Maintaining a healthy and efficient Hadoop cluster requires ongoing HDFS maintenance — tasks like cleaning up old files, checking disk usage, verifying replication, and managing quotas. While tools like Ambari or Cloudera Manager provide UIs, scripting these tasks provides flexibility, automation, and reproducibility.

In this blog, you’ll learn how to automate common HDFS maintenance tasks using custom shell and Python scripts, integrate them into cron jobs, and ensure your storage layer runs smoothly with minimal manual intervention.


Why Automate HDFS Maintenance?

Manual HDFS management can be:

  • Error-prone
  • Time-consuming
  • Inconsistent across teams

Automation helps you:

  • Ensure regular cleanup and audits
  • Avoid running out of disk space
  • Detect and fix under/over-replicated blocks
  • Enforce retention and quota policies
  • Simplify routine administration

Task 1: Cleaning Up Old Files

Remove files older than a set number of days:

#!/bin/bash
TARGET_DIR="/data/logs/"
DAYS=30

hdfs dfs -find $TARGET_DIR -type f -mtime +$DAYS -delete

Schedule with cron:

0 3 * * * /usr/local/bin/hdfs-cleanup.sh >> /var/log/hdfs-cleanup.log 2>&1

Task 2: Checking Disk Usage and Generating Alerts

Monitor space usage on HDFS:

#!/bin/bash
hdfs dfs -du -h /data | sort -hr | head -n 10 > /tmp/top-hdfs-usage.txt
mail -s "Top HDFS Usage Report" admin@example.com < /tmp/top-hdfs-usage.txt

Use this to identify heavy users or runaway directories.
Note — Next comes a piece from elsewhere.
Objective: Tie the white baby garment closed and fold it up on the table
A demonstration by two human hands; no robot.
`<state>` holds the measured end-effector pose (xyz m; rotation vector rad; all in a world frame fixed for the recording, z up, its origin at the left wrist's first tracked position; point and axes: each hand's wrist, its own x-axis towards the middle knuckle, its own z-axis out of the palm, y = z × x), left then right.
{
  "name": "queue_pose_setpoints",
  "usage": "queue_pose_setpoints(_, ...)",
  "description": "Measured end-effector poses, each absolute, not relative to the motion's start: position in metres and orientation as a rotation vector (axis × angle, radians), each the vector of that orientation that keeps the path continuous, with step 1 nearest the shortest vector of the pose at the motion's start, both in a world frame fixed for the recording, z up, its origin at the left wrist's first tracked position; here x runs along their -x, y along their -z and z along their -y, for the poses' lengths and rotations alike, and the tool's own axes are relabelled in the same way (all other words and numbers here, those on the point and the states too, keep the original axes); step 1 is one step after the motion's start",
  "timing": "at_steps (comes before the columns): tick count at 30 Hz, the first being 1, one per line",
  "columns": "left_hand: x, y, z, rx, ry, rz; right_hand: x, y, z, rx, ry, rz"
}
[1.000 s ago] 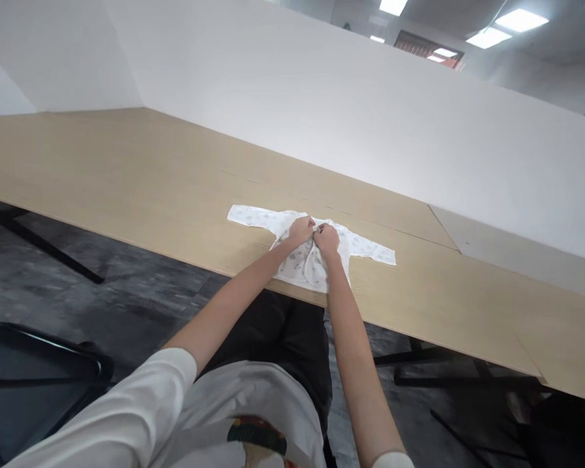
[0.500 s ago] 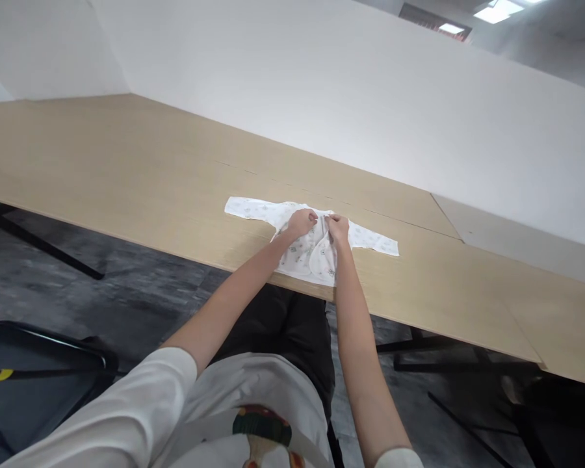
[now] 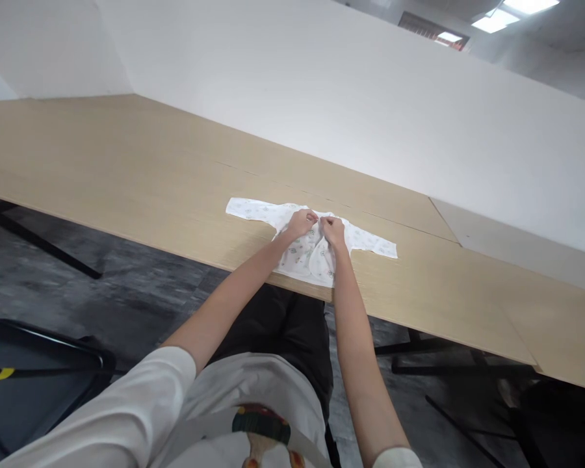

Task 3: Verifying Block Replication Health

Check for under-replicated or corrupt blocks:

#!/bin/bash
hdfs fsck / -blocks -locations -racks > /tmp/hdfs-fsck.log
grep -A5 'Under replicated' /tmp/hdfs-fsck.log

You can also integrate with alerting tools like Nagios, Zabbix, or Prometheus exporters.


Task 4: Monitoring and Enforcing Quotas

To detect quota breaches:

#!/bin/bash
hdfs dfs -count -q -h /user/* | awk '$1 != "-" && ($1 > $4 || $2 > $5)' > /tmp/quota-violations.txt

if [ -s /tmp/quota-violations.txt ]; then
mail -s "HDFS Quota Exceeded" admin@example.com < /tmp/quota-violations.txt
fi

This helps you proactively manage storage limits for teams or users.


Task 5: Automating Archival to Cold Storage

Move cold data to a separate directory or HDFS storage policy:

#!/bin/bash
SOURCE="/data/active"
DEST="/data/archive"
DAYS=60

hdfs dfs -find $SOURCE -type f -mtime +$DAYS | while read file; do
filename=$(basename "$file")
hdfs dfs -mv "$file" "$DEST/$filename"
done

Apply COLD storage policy:

hdfs storagepolicies -setStoragePolicy -path /data/archive -policy COLD

Task 6: Snapshot Creation for Compliance

Daily snapshot automation for backup:

#!/bin/bash
DIR="/user/secure"
DATE=$(date +%Y%m%d)
SNAPSHOT_NAME="snapshot_$DATE"

hdfs dfs -createSnapshot $DIR $SNAPSHOT_NAME

Cleanup old snapshots:

hdfs dfs -deleteSnapshot $DIR snapshot_$(date --date='30 days ago' +%Y%m%d)

Task 7: Python-Based Script for Reporting

A Python script for disk usage summary:

import subprocess

output = subprocess.check_output(["hdfs", "dfs", "-du", "-h", "/data"])
lines = output.decode().splitlines()
for line in lines:
size, _, path = line.split(maxsplit=2)
print(f"{path}: {size}")

Schedule this with Airflow or cron for weekly dashboards.


Best Practices for HDFS Automation

  • Use logging for every script (>> logfile.log 2>&1)
  • Add alerts for failures (email, Slack, webhooks)
  • Validate paths and quotas before deletion or moves
  • Store scripts in version control (Git)
  • Use a standard location for all jobs (/usr/local/bin/hdfs-jobs/)
  • Use service accounts with minimal required permissions

Conclusion

Automating HDFS maintenance tasks using custom scripts helps ensure operational consistency, storage efficiency, and proactive issue detection in big data environments. Whether you’re a Hadoop admin or DevOps engineer, scripting these tasks saves time, reduces human error, and strengthens your cluster’s reliability.

Start small — clean up old logs, check quotas, run fsck — and build toward a fully automated, self-healing HDFS infrastructure.